My fstab file is shown in Listing 1. The word usrquota is an option from the fstab that turns quota on for users on this device. You can also use grpquota to turn on grpquota for this device or use a combination of both.
Before you can use the quota package, the command quotacheck must be run to check the specified file system for any previously set quotas. If this is the first time you've used the command and no quotas are found, it creates a quota.user or quota.group file or files in the root of the specified file system. Which files are created is dependent on which options are specified in the fstab file. The quotacheck command runs each time you boot the system.
The first time I ran quotacheck on my machine the output looked like this:
quotacheck -v /dev/hda3 Scanning /dev/hda3 [/home] done Checked 50 directories and 331 files Using quotafile /home/quota.user
Now that quotacheck has run, you can turn on quota for your system by using the command quotaon. This command has different options. The easiest one for first time use is:
quotaon -avThis command installs quota on all file systems marked read/write in the etc/fstab file and also displays a message showing which file systems have quota turned on. Here's another example:
newroom:~# quotaon -av /dev/hda3: user quotas turned on newroom:~#To run quotaon each time you boot your machine, add the following line to the /etc/rc.d/rc.local file:
quotaon -avugThe opposite of quotaon is quotaoff, and it has the same options. This command turns quota off for a file system.
Now it is time to specify a quota for the users or groups. The easiest thing to do is to give everyone the same amount of disk space.

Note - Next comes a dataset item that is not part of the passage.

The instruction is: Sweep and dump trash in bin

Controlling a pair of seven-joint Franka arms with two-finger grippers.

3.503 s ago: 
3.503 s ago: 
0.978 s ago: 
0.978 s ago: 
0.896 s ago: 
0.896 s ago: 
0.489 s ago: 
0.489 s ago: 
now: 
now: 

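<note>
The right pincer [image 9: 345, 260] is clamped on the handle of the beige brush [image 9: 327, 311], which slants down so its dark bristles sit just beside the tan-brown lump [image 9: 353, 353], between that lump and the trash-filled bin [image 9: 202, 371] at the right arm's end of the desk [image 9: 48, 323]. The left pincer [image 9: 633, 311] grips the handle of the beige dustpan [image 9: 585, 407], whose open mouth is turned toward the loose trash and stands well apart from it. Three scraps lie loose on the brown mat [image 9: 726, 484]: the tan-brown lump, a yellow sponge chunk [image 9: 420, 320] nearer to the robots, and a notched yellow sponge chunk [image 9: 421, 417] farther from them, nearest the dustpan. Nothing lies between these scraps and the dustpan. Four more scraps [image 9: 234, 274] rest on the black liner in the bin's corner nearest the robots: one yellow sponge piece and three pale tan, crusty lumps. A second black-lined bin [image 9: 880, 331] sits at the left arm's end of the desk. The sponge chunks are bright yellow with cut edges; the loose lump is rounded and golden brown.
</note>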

To get an indication of how much each user is currently using, use the command repquota. This command displays a summary of the disc usage and quotas for the specified file systems. For each user the current number of files and the amount of space (in kilobytes) is printed, along with any quotas created with edquota (see explanation of this command below). An example of this summary is shown in Listing 2.

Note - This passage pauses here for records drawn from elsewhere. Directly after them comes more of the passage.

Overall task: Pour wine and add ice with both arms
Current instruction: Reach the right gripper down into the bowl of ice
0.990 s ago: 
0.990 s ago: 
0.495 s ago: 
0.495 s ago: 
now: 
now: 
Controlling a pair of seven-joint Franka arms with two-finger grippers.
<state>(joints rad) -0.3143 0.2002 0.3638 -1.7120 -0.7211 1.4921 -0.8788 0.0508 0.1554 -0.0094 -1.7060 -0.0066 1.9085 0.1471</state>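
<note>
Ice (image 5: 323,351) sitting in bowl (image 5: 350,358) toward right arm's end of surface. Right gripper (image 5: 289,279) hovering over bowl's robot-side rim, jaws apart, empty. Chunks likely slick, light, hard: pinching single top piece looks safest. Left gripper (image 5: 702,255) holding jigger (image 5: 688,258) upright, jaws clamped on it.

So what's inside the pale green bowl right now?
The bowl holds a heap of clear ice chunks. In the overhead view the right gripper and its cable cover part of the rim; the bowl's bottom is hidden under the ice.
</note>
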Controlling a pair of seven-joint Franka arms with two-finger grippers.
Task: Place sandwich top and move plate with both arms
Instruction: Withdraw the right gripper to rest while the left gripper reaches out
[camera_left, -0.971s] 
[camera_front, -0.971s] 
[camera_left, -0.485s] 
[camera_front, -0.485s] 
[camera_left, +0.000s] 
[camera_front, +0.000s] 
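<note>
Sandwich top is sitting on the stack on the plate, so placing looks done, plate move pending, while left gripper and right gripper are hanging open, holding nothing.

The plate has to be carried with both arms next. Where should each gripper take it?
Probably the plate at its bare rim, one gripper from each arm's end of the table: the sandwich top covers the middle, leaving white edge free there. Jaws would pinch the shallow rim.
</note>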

The command used to set disk quotas is called edquota. This command brings up the quota editor which is used in the same way as the commands described above. The -u option is used to specify a user quota, and the -g option is used to specify a group quota. When you use edquota with one of the options, a temporary file is created containing an ASCII representation of the current disk quotas for that user or group, and the editor is invoked for this file. You can use the editor to modify or add new quotas and so on. Upon exiting the editor, edquota reads the temporary file and modifies the binary quota files to reflect the changes. When in the editor, you should only edit numbers that follow an = sign. For each file system using quota, two lines are put in the temporary file:
Quotas for user dsnjaro: /dev/hda3: blocks in use: 49, limits (soft = 0, hard = 0) inodes in use: 30, limits (soft = 0, hard = 0)
The first line contains the number of blocks in use and how many blocks a user or group can allocate. The second line contains the number of inodes in use and how many can be allocated. The soft parameter specifies a “soft limit”—people or groups can exceed this limit for a certain period of time (set by the -t option). The hard parameter specifies a “hard limit”—the absolute maximum amount of space a user or group can have.
If you don't wish to set a quota for a particular user or group, assign the value 0 to both soft and hard. This is a better documented solution than leaving this user or group out of the user.quota or group.quota file.
To change the hard and soft limits, use the edquota command with the -t option set. Using the editor, you can specify these time limits in either days, hours, minutes or seconds. If you set the hard limit equal to the soft limit, users or groups are not allowed to have more than this value.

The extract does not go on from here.